Copyright grants the rightsholder a set of rights only over some actions (reproducing, distributing, preparing derivative works; and in some cases, performing, displaying, or digitally performing). But copyright law grants numerous exceptions from and limitations on these rights — distributing after the first sale (17 USC 109); preparing derivative works and reproducing in special formats for blind or print-disabled people (17 USC 121); reproducing and distributing for research, teaching, and library preservation (17 USC 108); and many, many more.
Chief among the the exceptions is “fair use” (17 USC 107), which states that “the fair use of a copyrighted work … is not an infringement of copyright.” Congress listed “purposes such as criticism, comment, news reporting, teaching (including multiple copies for classroom use), scholarship, or research” as examples of the kinds of uses that were fair, and then listed several criteria to consider in deciding if a use was fair. (See FAIR USE.)
If someone is not covered by an exception like fair use, then they can ask for permission (request a “license”), and may end up paying for permission.

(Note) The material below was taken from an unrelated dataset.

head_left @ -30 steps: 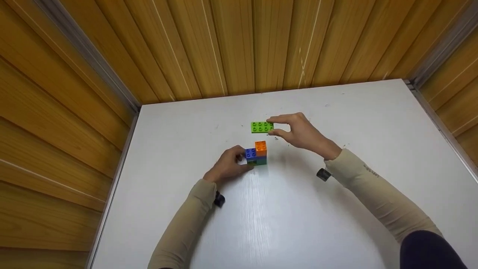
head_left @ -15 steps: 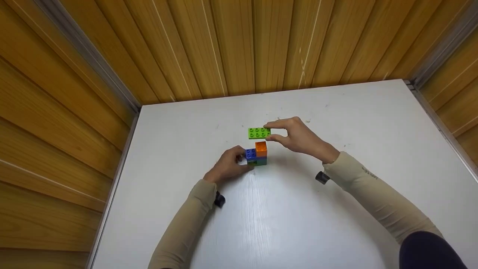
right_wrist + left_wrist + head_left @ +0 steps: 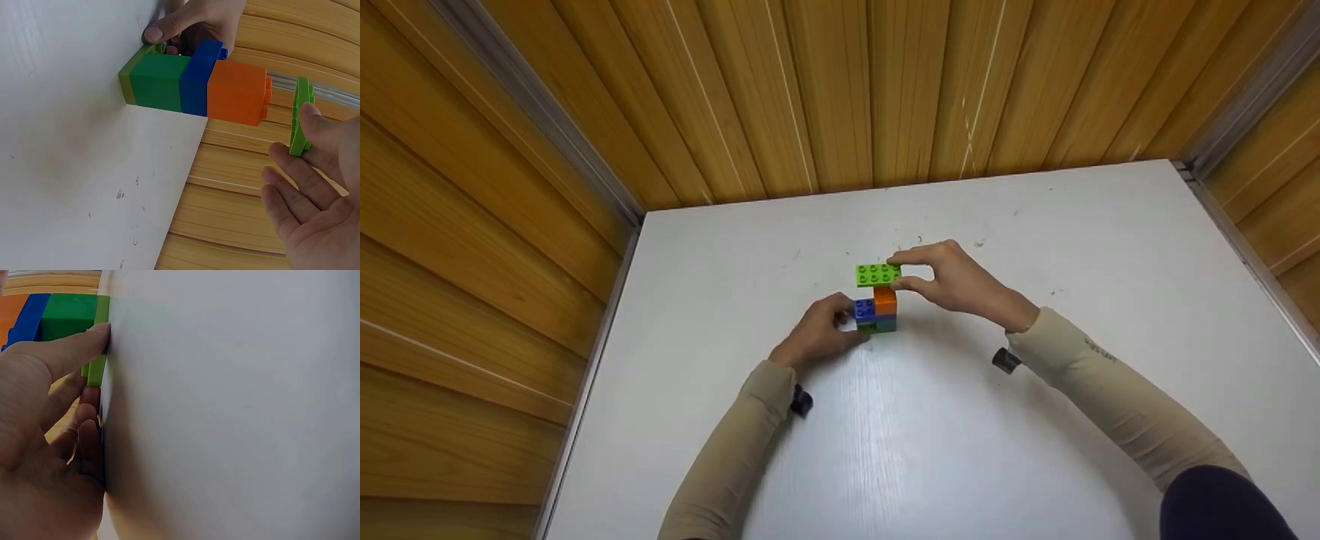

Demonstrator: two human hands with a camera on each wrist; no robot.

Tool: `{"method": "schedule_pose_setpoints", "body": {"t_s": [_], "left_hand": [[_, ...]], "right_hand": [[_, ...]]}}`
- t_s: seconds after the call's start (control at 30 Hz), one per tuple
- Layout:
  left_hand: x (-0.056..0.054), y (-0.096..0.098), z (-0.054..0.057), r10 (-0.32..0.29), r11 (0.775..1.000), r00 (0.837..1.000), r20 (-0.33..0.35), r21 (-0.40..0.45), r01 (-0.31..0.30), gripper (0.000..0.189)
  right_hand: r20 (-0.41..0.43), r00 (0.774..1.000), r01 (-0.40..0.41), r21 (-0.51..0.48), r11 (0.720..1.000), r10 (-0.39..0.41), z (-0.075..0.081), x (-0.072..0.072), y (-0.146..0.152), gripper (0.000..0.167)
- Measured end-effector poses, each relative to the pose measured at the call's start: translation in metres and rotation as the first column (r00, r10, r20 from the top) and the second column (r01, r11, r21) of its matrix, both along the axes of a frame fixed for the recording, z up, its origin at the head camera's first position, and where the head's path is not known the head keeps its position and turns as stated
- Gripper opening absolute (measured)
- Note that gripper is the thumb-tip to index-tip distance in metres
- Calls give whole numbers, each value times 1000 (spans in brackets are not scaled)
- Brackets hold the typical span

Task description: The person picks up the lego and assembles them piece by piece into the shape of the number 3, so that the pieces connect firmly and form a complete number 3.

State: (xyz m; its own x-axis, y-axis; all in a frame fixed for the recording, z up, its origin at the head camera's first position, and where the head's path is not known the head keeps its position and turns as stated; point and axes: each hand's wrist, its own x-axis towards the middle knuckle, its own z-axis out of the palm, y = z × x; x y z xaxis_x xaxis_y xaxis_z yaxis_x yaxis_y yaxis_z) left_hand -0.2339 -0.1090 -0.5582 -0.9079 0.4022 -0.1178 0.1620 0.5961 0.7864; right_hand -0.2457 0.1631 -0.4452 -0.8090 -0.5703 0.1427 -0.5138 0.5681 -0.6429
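Note:
A small tower of toy building bricks stands on the white table. It has a light-green plate [image 3: 134, 76] at the bottom, a dark-green brick [image 3: 160, 82], a blue plate [image 3: 197, 79] and an orange brick [image 3: 237, 93] on top. My left hand [image 3: 821, 328] grips the bottom plate from the left side, its thumb against that plate in the left wrist view. Between thumb and fingers, my right hand [image 3: 960, 279] pinches a bright-green studded plate [image 3: 876, 275] by its right end. This plate hovers over the orange brick, with a gap above its studs in the right wrist view.
The white table [image 3: 997, 435] reaches to wood-look panel walls [image 3: 840, 97] at the back and sides. Small dark marks [image 3: 979, 243] dot its far part. A black device [image 3: 1006, 360] sits at the right wrist, another one [image 3: 801, 403] at the left.
My right hand has brought the bright-green plate toward me and slightly left, from behind the tower to above the orange brick. My left hand and the tower have stayed in place.

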Motion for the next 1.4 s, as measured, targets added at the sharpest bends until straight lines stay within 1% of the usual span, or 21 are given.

Unfortunately, although there are many, many exceptions — including fair use, which is quite broad — people may be confused by the complexity of the law, or intimidated by the possibility — even if remote — of very large copyright damages. They may decide that it is easier or safer to ask permission. And sometimes it is, but often it is not. See, for example, this story about a musician who wanted to make a parody of a song, and decided to ask permission first. (Tim Cushing, July 30, 2012, “Dear Permission Culture: This Is Why No One Wants To Ask For Your OK”, TechDirt.) In many countries — including the US — a parody is firmly protected as a fair use. Because a parody is a fair use, it’s not copyright infringement, and therefore no permission is required to make a parody.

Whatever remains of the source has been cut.